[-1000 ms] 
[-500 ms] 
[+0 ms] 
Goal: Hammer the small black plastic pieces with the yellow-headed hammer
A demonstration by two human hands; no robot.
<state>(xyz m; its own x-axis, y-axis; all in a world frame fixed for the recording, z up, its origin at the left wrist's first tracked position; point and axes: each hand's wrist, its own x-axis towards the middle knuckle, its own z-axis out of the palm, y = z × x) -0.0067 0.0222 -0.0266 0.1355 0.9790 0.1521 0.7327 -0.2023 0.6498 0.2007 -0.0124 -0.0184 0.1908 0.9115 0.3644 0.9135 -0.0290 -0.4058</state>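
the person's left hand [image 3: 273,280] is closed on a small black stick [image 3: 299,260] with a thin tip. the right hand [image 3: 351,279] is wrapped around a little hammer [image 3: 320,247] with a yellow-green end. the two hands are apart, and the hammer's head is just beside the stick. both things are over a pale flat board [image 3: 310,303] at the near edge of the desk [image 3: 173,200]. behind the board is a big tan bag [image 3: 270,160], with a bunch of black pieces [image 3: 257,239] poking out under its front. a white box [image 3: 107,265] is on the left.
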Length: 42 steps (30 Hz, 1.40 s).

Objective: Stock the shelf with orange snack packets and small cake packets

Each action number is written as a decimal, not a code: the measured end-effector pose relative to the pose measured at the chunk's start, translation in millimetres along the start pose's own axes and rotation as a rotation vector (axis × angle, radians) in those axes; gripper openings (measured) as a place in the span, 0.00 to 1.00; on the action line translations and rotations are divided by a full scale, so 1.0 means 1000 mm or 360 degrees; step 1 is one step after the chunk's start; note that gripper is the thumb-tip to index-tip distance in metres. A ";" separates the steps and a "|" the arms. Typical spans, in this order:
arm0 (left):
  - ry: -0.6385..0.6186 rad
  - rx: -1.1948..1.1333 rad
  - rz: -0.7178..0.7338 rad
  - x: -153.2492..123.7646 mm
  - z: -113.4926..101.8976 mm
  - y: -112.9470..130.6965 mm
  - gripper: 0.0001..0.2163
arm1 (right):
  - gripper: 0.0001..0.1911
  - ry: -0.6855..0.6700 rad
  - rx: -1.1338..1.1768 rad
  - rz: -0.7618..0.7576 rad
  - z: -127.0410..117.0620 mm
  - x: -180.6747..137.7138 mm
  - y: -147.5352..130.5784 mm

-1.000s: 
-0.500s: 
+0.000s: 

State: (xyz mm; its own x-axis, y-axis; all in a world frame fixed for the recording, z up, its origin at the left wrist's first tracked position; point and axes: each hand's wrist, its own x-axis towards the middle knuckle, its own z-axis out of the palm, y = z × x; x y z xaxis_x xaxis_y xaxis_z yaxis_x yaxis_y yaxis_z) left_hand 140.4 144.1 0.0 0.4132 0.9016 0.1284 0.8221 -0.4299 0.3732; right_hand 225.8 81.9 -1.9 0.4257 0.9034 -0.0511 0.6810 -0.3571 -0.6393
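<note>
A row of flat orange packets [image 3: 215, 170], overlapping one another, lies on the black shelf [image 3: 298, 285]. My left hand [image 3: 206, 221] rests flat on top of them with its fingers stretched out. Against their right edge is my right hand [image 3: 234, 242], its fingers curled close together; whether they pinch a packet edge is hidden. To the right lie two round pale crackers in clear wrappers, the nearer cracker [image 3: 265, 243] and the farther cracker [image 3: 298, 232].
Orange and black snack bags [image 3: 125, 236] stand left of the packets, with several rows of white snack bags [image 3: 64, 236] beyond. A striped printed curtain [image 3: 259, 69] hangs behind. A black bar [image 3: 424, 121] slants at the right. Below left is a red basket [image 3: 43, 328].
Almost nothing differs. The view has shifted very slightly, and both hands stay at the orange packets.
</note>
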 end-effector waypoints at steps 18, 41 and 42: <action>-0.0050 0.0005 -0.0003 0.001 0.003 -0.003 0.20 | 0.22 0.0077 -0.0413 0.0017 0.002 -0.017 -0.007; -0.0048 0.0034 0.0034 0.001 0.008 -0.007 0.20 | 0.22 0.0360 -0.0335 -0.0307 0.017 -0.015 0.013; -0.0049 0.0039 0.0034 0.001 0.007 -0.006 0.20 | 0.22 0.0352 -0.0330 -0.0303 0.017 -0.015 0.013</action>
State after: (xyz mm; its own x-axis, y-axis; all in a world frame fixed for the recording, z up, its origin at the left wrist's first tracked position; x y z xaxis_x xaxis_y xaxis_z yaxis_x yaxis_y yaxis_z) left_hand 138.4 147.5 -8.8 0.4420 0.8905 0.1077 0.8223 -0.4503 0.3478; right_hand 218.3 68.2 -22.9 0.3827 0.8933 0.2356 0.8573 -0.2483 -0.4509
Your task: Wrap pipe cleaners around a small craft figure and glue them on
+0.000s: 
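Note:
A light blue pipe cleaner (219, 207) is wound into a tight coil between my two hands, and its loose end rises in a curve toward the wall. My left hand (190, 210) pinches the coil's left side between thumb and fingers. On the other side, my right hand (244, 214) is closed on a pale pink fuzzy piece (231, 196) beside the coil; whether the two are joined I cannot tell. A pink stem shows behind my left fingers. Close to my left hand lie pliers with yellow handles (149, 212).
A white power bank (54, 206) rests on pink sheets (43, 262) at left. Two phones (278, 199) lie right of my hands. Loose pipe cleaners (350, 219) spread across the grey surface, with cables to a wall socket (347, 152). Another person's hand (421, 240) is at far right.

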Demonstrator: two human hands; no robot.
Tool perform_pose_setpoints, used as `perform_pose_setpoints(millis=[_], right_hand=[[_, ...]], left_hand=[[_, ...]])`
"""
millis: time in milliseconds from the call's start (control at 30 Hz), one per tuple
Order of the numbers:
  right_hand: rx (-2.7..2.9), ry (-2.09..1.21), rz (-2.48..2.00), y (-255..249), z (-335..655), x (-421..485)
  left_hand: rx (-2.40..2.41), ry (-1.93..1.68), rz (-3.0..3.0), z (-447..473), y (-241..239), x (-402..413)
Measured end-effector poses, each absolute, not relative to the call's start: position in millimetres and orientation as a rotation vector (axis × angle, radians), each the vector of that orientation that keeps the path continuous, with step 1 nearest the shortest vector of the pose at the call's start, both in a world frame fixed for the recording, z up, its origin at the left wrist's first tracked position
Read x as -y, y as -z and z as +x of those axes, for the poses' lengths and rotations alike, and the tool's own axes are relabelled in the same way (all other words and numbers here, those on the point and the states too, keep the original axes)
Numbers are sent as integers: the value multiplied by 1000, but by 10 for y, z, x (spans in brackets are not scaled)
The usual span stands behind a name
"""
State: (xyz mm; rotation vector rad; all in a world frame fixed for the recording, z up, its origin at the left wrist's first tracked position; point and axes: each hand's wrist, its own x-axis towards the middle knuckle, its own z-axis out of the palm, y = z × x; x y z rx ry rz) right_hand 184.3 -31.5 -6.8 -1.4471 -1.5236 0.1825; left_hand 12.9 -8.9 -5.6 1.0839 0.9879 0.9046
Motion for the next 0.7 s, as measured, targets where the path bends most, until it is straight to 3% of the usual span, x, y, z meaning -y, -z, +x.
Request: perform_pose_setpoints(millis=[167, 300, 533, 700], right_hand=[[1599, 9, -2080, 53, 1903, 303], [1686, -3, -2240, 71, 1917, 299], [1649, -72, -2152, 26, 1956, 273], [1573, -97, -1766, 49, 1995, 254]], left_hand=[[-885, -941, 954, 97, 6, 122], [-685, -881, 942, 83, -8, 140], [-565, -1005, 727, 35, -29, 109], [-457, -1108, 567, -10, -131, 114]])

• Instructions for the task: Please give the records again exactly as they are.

• Solution for this problem:
[-1000 ms] 
[-500 ms] 
[+0 ms] 
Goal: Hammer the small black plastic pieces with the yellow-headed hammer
A demonstration by two human hands; no robot.
<state>(xyz m; its own x-axis, y-axis; all in a world frame fixed for the recording, z up, its origin at the left wrist's first tracked position; point and axes: each hand's wrist, its own x-axis towards the middle knuckle, its own z-axis out of the palm, y = z × x) -0.0067 0.0222 -0.0266 0.1355 0.9790 0.1521 0.7327 -0.2023 0.6498 0.2007 -0.0124 -0.0184 0.1908 0.9115 0.3644 0.9135 -0.0290 -0.4058</state>
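the person's left hand [image 3: 273,280] is closed on a small black stick [image 3: 299,260] with a thin tip. the right hand [image 3: 351,279] is wrapped around a little hammer [image 3: 320,247] with a yellow-green end. the two hands are apart, and the hammer's head is just beside the stick. both things are over a pale flat board [image 3: 310,303] at the near edge of the desk [image 3: 173,200]. behind the board is a big tan bag [image 3: 270,160], with a bunch of black pieces [image 3: 257,239] poking out under its front. a white box [image 3: 107,265] is on the left.
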Length: 42 steps (30 Hz, 1.40 s).

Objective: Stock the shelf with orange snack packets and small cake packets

Each action number is written as a decimal, not a code: the measured end-effector pose relative to the pose measured at the chunk's start, translation in millimetres along the start pose's own axes and rotation as a rotation vector (axis × angle, radians) in those axes; gripper openings (measured) as a place in the span, 0.00 to 1.00; on the action line translations and rotations are divided by a full scale, so 1.0 means 1000 mm or 360 degrees; step 1 is one step after the chunk's start; note that gripper is the thumb-tip to index-tip distance in metres. A ";" separates the steps and a "|" the arms. Typical spans, in this order:
arm0 (left):
  - ry: -0.6385..0.6186 rad
  - rx: -1.1948..1.1333 rad
  - rz: -0.7178..0.7338 rad
  - x: -153.2492..123.7646 mm
  - z: -113.4926..101.8976 mm
  - y: -112.9470..130.6965 mm
  - gripper: 0.0001..0.2163
arm1 (right):
  - gripper: 0.0001..0.1911
  - ry: -0.6855..0.6700 rad
  - rx: -1.1338..1.1768 rad
  - rz: -0.7618..0.7576 rad
  - z: -127.0410..117.0620 mm
  - x: -180.6747..137.7138 mm
  - y: -147.5352..130.5784 mm

-1.000s: 
-0.500s: 
+0.000s: 

State: (xyz mm; its own x-axis, y-axis; all in a world frame fixed for the recording, z up, its origin at the left wrist's first tracked position; point and axes: each hand's wrist, its own x-axis towards the middle knuckle, its own z-axis out of the palm, y = z × x; x y z xaxis_x xaxis_y xaxis_z yaxis_x yaxis_y yaxis_z) left_hand 140.4 144.1 0.0 0.4132 0.9016 0.1284 0.8221 -0.4299 0.3732; right_hand 225.8 81.9 -1.9 0.4257 0.9034 -0.0511 0.6810 -0.3571 -0.6393
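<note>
A row of flat orange packets [image 3: 215, 170], overlapping one another, lies on the black shelf [image 3: 298, 285]. My left hand [image 3: 206, 221] rests flat on top of them with its fingers stretched out. Against their right edge is my right hand [image 3: 234, 242], its fingers curled close together; whether they pinch a packet edge is hidden. To the right lie two round pale crackers in clear wrappers, the nearer cracker [image 3: 265, 243] and the farther cracker [image 3: 298, 232].
Orange and black snack bags [image 3: 125, 236] stand left of the packets, with several rows of white snack bags [image 3: 64, 236] beyond. A striped printed curtain [image 3: 259, 69] hangs behind. A black bar [image 3: 424, 121] slants at the right. Below left is a red basket [image 3: 43, 328].
Almost nothing differs. The view has shifted very slightly, and both hands stay at the orange packets.
</note>
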 end-effector waypoints at steps 18, 41 and 42: <action>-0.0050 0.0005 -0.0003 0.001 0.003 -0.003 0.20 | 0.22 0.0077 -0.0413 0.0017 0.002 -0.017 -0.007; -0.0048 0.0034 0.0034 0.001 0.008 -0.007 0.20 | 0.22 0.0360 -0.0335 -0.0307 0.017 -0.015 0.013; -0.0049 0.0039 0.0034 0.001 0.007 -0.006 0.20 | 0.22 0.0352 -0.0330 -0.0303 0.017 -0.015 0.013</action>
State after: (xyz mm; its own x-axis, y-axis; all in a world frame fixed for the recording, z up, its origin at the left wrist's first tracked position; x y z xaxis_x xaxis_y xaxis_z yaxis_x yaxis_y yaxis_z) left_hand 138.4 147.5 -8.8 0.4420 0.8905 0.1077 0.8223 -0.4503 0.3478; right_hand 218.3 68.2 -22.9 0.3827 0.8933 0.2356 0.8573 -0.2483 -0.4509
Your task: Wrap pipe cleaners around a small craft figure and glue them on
+0.000s: 
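Note:
A light blue pipe cleaner (219, 207) is wound into a tight coil between my two hands, and its loose end rises in a curve toward the wall. My left hand (190, 210) pinches the coil's left side between thumb and fingers. On the other side, my right hand (244, 214) is closed on a pale pink fuzzy piece (231, 196) beside the coil; whether the two are joined I cannot tell. A pink stem shows behind my left fingers. Close to my left hand lie pliers with yellow handles (149, 212).
A white power bank (54, 206) rests on pink sheets (43, 262) at left. Two phones (278, 199) lie right of my hands. Loose pipe cleaners (350, 219) spread across the grey surface, with cables to a wall socket (347, 152). Another person's hand (421, 240) is at far right.
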
Demonstrator: two human hands; no robot.
Tool perform_pose_setpoints, used as `perform_pose_setpoints(millis=[_], right_hand=[[_, ...]], left_hand=[[_, ...]])`
"""
millis: time in milliseconds from the call's start (control at 30 Hz), one per tuple
Order of the numbers:
  right_hand: rx (-2.7..2.9), ry (-2.09..1.21), rz (-2.48..2.00), y (-255..249), z (-335..655), x (-421..485)
  left_hand: rx (-2.40..2.41), ry (-1.93..1.68), rz (-3.0..3.0), z (-447..473), y (-241..239), x (-402..413)
Measured end-effector poses, each absolute, not relative to the call's start: position in millimetres and orientation as a rotation vector (axis × angle, radians), each the vector of that orientation that keeps the path continuous, with step 1 nearest the shortest vector of the pose at the call's start, both in a world frame fixed for the recording, z up, its origin at the left wrist's first tracked position
Read x as -y, y as -z and z as +x of those axes, for the poses' lengths and rotations alike, and the tool's own axes are relabelled in the same way (all other words and numbers here, those on the point and the states too, keep the original axes)
Numbers are sent as integers: the value multiplied by 1000, but by 10 for y, z, x (spans in brackets are not scaled)
The usual span stands behind a name
"""
State: (xyz mm; rotation vector rad; all in a world frame fixed for the recording, z up, its origin at the left wrist's first tracked position; point and axes: each hand's wrist, its own x-axis towards the middle knuckle, its own z-axis out of the palm, y = z × x; x y z rx ry rz) right_hand 184.3 -31.5 -6.8 -1.4471 -1.5236 0.1825; left_hand 12.9 -8.9 -5.6 1.0839 0.9879 0.9046
Motion for the next 0.7 s, as measured, targets where the path bends most, until it is straight to 3% of the usual span, x, y, z meaning -y, -z, +x.
Request: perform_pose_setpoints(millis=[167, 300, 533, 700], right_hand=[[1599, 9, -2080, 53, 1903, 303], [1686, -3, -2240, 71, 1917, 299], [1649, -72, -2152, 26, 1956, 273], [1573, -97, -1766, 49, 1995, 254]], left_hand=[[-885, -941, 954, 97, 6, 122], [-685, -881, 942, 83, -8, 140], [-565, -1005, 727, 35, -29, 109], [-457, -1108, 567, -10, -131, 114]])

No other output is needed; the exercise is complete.